Saturday, 28 July 2007

The Dilemma

Today was having a good day out for photoshoot for the ASS magazine. Well, we were doing a few kind of photos. Depends on the budget but I think I'm just gonna do the cover good and a few pages with the pictures to use and the rest will be information about the company. About the company's information, there's not much to talk about since I'll be just giving them the template and they're gonna fill it up and pass it back to me. Hope that things will go well for it because I oni got a month or so to finish it. Shit!!!
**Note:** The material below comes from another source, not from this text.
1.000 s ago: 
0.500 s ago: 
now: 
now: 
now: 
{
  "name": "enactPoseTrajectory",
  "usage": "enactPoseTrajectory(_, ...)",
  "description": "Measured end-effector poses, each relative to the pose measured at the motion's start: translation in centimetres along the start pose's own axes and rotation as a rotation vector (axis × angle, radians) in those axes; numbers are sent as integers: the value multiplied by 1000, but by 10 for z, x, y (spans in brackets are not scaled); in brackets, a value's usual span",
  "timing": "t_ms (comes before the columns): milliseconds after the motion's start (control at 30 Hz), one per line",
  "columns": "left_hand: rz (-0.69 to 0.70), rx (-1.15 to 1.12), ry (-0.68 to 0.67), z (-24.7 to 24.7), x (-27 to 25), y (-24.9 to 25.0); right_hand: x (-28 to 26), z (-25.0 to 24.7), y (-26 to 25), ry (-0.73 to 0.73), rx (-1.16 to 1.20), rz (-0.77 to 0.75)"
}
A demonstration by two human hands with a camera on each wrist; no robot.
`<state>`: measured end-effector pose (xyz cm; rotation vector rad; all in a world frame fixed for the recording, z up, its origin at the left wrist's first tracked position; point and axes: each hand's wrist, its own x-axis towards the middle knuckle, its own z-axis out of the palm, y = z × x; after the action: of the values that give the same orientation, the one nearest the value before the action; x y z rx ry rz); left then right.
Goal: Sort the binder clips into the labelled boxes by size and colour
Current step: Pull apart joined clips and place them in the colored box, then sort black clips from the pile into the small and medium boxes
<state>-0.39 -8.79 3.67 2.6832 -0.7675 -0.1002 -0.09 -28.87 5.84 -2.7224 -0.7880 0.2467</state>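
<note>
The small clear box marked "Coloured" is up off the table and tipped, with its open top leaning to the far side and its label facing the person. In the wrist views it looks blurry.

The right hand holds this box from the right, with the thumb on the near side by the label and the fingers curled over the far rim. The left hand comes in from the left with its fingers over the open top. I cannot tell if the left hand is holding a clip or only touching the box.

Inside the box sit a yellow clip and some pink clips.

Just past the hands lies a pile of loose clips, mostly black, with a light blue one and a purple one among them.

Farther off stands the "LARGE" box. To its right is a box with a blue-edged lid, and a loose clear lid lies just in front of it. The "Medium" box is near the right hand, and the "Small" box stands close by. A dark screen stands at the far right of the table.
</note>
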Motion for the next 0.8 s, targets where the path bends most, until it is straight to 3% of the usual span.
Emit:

Then later on went Karaoke with the Chinese friends. Well, I didn't sing much and was lil quiet for the day. Maybe I'm just not blending in today or actually I'm just a quiet person myself. After that we went for dinner and had a good meal. Well, apparently it was just a night out with them. Then it was the time that I'm chatting with Ivy that made me always like open myself to her sometimes. After that, having a little thought about it as I browse along Swanston St walking towards the tram stop.

I guess, true love is something so deep that you can't just tell yourself you're done with it. What's more, it's like a button that can just trigger you to not think and go back to the person if it clicks again. Well, that's what happened to her at her situation as well. Somehow, I'm over her already even though sometimes I have thoughts about her and I know it can be strong. I guess, after this departure, I might not see her anymore. Maybe's just the sense that I might not see her again or I'm just having a clutch but all and all, I have to keep the borderline clear cut that everyone's life might be just good that way.